- Trade advertisement
- Directed by: Norman Lee
- Written by: Clara Mulholland (novel); John Glen; Marjorie Deans;
- Produced by: John Argyle
- Starring: Sally O'Neil; Tom Burke; Jack Daly; Sara Allgood;
- Cinematography: Bryan Langley
- Edited by: F.H. Bickerton
- Music by: Guy Jones
- Production company: John Argyle Productions
- Distributed by: Wardour Films
- Release date: 2 February 1937;
- Running time: 75 minutes
- Countries: Irish Free State; United Kingdom;
- Language: English

= Kathleen Mavourneen (1937 film) =

1939 film by Norman Lee

Kathleen Mavourneen (also known as Kathleen) is a 1937 British-Irish musical drama film directed by Norman Lee and starring Sally O'Neil, Tom Burke and Jack Daly. It was written by Marjorie Deans and John Glen, based on the 1890 novel by Clara Mulholland. It was shot at Welwyn Studios.

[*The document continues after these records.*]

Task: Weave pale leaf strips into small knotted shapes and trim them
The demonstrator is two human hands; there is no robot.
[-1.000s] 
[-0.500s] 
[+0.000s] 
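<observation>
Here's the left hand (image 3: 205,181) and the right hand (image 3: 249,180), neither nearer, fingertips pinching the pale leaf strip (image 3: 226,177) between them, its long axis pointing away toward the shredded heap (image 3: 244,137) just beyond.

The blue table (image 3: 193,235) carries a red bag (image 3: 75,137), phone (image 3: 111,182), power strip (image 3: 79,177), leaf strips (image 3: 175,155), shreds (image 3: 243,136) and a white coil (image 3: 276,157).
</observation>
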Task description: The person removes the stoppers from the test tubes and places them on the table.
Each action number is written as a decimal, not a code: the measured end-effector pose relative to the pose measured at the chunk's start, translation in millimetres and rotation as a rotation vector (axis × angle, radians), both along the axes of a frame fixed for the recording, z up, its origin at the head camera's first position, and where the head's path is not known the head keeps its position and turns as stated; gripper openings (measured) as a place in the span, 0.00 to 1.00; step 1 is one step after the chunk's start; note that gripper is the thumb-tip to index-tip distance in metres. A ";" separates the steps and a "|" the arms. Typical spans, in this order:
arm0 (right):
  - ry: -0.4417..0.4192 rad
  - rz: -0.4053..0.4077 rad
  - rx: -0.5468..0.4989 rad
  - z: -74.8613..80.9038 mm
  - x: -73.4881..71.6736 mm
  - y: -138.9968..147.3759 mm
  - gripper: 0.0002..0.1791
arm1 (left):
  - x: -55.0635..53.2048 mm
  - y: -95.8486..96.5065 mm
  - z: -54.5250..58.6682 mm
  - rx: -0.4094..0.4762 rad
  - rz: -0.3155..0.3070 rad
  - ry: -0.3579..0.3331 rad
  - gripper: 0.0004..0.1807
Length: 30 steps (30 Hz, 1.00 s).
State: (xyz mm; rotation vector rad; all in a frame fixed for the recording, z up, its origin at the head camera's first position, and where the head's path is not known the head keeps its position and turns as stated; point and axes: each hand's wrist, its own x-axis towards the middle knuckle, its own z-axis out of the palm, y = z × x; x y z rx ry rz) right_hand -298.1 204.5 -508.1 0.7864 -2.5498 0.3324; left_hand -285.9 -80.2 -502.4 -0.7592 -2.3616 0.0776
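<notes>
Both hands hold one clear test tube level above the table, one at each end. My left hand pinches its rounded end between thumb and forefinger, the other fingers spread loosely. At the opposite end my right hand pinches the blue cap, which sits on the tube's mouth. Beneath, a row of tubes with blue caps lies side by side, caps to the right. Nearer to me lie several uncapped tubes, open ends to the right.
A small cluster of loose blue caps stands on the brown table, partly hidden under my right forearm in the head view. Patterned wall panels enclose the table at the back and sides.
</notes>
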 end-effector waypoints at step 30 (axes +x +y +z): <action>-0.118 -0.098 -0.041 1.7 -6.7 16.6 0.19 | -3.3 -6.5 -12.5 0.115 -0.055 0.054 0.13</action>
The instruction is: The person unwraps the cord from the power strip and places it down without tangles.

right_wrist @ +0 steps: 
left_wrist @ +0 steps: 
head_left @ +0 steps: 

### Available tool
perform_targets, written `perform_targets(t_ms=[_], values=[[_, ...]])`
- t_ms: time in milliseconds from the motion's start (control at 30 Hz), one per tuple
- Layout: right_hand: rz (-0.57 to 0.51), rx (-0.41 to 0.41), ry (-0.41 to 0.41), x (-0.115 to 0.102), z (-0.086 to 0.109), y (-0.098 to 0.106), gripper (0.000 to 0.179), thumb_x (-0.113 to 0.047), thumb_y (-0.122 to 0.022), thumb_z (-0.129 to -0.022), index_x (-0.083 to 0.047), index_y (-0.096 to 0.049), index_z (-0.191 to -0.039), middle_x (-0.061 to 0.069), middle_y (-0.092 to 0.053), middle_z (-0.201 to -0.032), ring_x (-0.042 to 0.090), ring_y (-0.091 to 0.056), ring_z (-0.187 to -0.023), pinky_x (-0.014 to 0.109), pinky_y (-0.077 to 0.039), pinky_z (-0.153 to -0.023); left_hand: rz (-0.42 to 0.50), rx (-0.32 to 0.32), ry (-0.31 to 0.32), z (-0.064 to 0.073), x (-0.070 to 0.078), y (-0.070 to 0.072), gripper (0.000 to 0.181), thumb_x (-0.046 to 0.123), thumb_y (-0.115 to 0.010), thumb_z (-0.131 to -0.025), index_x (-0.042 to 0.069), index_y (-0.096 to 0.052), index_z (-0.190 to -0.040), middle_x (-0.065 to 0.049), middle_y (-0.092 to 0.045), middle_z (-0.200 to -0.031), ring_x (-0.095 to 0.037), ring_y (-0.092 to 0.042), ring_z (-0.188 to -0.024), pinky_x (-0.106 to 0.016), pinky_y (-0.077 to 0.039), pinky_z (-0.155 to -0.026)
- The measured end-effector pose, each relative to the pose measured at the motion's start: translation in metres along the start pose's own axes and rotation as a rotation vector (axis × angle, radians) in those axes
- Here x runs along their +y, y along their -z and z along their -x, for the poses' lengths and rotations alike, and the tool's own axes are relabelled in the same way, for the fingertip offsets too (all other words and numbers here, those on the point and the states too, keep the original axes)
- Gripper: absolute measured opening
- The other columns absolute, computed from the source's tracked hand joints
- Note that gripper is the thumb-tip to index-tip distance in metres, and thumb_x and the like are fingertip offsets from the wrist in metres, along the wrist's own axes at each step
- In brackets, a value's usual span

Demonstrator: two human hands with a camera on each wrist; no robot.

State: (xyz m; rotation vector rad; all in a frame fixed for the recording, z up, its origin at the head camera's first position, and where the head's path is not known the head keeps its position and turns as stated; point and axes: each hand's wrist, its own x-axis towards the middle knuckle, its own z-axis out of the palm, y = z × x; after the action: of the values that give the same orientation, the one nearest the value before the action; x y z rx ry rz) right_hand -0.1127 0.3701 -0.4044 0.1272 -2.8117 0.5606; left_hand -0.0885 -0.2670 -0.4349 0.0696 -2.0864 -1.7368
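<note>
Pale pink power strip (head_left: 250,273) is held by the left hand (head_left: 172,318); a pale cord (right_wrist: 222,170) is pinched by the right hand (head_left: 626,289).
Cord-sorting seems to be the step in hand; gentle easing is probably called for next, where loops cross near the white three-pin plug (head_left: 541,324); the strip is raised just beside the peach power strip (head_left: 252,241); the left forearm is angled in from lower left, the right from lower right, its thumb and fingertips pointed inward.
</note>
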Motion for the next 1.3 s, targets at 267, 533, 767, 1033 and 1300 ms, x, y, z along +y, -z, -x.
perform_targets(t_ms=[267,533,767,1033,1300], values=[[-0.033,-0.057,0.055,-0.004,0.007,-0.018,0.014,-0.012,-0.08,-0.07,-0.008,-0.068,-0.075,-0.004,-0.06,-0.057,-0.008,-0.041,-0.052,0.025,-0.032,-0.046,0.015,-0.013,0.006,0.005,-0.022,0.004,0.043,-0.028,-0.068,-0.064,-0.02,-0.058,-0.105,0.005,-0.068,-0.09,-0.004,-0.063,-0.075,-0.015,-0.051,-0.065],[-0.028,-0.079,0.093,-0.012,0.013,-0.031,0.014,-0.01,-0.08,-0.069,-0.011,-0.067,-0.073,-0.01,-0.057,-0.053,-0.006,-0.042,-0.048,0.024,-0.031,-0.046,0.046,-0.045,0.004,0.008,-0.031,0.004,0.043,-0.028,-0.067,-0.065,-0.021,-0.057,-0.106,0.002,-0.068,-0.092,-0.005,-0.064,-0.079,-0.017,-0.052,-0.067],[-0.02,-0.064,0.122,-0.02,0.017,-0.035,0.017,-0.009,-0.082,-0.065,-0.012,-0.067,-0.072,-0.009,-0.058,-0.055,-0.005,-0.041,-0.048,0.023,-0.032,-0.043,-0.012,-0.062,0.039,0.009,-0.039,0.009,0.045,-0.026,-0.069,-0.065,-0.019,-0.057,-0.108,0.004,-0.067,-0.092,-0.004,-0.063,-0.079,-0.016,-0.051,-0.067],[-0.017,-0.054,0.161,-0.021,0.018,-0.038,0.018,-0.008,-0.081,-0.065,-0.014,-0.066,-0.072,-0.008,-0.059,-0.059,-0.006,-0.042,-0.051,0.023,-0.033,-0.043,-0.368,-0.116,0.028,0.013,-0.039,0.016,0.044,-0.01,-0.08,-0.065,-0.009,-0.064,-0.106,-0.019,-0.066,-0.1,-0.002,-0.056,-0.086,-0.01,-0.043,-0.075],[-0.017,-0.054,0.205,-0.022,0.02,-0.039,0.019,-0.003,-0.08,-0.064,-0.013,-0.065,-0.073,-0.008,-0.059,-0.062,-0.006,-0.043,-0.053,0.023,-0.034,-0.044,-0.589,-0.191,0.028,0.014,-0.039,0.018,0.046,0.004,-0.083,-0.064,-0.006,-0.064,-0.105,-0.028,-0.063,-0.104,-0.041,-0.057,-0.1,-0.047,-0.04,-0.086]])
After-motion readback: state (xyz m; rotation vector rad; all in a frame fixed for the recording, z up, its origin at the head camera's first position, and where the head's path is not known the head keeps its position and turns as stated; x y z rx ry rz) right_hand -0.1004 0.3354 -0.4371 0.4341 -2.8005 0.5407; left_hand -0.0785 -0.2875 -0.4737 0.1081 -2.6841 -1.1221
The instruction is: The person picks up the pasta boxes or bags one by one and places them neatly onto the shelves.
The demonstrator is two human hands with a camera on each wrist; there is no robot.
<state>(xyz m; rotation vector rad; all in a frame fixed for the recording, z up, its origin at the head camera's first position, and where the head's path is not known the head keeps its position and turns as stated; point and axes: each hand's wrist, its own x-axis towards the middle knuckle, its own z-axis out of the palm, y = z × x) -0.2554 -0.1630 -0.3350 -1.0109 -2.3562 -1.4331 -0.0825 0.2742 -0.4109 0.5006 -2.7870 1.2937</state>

The story had been filmed several times previously, including a silent version (1919), starring Theda Bara and a 1930 talkie also starring Sally O'Neil.

==Plot==
Kathleen O'Moore returns home to rural Ireland and finds she has rivals for her affections in the shape of poor boy Michael Rooney and wealthy squire Dennis O'Dwyer. The two rivals in love team up to rescue Kathleen from her unpleasant aunt who has arranged a loveless but profitable marriage for the girl.

==Partial cast==
- Sally O'Neil as Kathleen O'Moore
- Tom Burke as Michael Rooney
- Jack Daly as Dennis O'Dwyer
- Sara Allgood as Mary Ellen O'Dwyer
- Jeanne Stuart as Barbara Fitzpatrick
- Ethel Griffies as Hannah O'Dwyer
- Pat Noonan as Sean O'Dwyer
- Arthur Lucan as Old Mother Riley
- Kitty McShane as Kitty Riley
- Fred Duprez as Walter Bryant

==Critical reception==
The Monthly Film Bulletin wrote: "A delightful Irish domestic comedy, simple in plot but marked by warm-hearted live acting. ... There is a good deal of extraneous matter, such as the wake and the village concert, but actually these are among the most enjoyable parts of the film. Lucan and McShane in their famous slapstick act, the dancers and the pipers, and Tom Burke's songs constitute much of the charm of the film, which has an easy simplicity refreshing to watch."

The Daily Film Renter wrote: "Principal entertainment springs from Hibernian ballads rendered by Tom Burke, and quota of excitement at climax where runaway horses trample smuggler to death. Presentation eschews subtlety for sentimentality, subject's main appeal being for more unsophisticated patronage."

The New York Times said, "An Irish-made picture it is, as flavorsome in its dialogue and occasional glimpses of country life as a horse fair in County Cork; and as silly and sentimental in its story as a poor imitation of Hollywood can be."